QUESTION:  I assume all 30 leaders of NATO will be there.  Just moments ago, President Zelenskyy signaled that Ukraine won’t join NATO anytime soon, saying – and I’m quoting him now as saying: for years we have been hearing about how the door is supposedly open to NATO membership, but now we hear that we cannot enter, and it is true and it must be acknowledged.*  That’s a quote from President Zelenskyy.  Is that a direct concession to Putin?

SECRETARY BLINKEN:  I don’t think that’s a concession.  I think, first of all, it’s a reflection of reality that even before this aggression by Russia, Ukraine was not going to get into NATO tomorrow.  All the more reason why, as we’ve seen, when Putin was saying that their concerns about Ukraine centered on its admission to NATO, that was wrong; that was a lie.  What this is about, what Putin’s demonstrated it’s about, is denying Ukraine its independent existence.  But what we’ve done in support of Ukraine is to provide extraordinary security assistance that continues as we speak to make sure that Ukraine has the means to defend itself.

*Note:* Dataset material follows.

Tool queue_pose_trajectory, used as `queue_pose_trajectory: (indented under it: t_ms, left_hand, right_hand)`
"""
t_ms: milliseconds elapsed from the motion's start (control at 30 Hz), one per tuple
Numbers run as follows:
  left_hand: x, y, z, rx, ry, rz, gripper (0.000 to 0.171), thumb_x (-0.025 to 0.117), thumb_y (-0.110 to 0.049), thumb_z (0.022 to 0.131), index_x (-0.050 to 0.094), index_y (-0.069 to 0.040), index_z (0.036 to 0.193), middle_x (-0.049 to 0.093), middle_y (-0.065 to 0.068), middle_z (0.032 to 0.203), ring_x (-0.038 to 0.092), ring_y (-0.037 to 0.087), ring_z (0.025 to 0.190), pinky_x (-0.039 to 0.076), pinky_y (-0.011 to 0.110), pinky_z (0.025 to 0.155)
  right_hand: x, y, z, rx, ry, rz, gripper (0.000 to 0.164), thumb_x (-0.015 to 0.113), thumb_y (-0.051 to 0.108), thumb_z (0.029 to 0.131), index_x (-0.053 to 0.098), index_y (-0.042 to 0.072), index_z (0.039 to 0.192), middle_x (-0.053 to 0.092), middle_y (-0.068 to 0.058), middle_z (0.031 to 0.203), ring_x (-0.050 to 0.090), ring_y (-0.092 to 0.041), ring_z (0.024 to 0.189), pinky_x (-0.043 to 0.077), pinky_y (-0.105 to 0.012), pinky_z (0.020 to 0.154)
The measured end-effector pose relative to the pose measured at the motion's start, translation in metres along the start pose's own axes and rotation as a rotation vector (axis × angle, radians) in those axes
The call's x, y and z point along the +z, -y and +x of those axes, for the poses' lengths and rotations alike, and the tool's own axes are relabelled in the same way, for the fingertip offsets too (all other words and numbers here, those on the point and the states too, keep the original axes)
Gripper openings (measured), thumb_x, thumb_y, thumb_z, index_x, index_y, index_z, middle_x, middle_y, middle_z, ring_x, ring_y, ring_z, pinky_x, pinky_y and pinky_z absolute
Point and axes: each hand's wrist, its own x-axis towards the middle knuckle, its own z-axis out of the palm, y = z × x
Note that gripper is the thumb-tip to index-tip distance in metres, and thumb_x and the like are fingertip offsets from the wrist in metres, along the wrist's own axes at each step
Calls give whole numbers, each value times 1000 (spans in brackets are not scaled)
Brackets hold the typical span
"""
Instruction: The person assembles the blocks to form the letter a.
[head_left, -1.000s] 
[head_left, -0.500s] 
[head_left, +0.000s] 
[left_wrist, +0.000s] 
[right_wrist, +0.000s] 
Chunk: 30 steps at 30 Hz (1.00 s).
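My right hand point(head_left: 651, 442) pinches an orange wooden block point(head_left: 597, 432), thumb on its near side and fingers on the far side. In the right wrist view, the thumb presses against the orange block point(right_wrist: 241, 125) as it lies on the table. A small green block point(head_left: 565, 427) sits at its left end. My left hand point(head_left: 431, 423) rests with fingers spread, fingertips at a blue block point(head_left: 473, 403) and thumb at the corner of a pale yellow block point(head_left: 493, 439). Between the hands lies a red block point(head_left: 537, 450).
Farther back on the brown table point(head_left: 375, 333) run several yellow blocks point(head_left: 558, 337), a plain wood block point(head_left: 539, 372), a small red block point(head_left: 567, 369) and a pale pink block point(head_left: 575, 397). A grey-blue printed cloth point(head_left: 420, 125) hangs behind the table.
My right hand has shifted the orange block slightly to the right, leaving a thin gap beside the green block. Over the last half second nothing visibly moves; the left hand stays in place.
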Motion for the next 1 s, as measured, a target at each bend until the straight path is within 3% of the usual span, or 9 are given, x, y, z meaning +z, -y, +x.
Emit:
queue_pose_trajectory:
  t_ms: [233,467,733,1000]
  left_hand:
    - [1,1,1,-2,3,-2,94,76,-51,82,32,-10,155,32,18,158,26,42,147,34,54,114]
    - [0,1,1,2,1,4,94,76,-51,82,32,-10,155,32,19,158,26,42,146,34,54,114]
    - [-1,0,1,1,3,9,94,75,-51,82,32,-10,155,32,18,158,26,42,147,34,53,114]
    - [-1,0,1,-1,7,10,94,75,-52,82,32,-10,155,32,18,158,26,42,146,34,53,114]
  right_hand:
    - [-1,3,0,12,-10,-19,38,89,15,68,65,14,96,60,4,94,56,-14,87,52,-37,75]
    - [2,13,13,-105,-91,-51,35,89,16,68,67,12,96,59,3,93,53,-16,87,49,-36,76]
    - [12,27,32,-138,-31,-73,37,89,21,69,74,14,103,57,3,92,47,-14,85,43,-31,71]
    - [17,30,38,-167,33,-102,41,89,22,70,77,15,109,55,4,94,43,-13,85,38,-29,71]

QUESTION:  As the risk of miscalculation, though, grows, the UN secretary-general says that the prospect of nuclear – nuclear – conflict is now, and I’m quoting him now, “within the realm of possibility.”  How real is the risk of this spiraling into nuclear war?

SECRETARY BLINKEN:  Well, President Biden has been very clear that one thing is for sure, is that we’re going to avoid getting into any kind of conflict with Russia, and certainly avoiding anything that brings us to World War Three.  Some of Russia’s loose talk about its nuclear weapons is the height of irresponsibility and goes against everything that we’ve said, including that Russia has said over many years, about how a nuclear war is not winnable – something that was reaffirmed as recently as the meeting between President Biden and Putin back in – this summer in Geneva.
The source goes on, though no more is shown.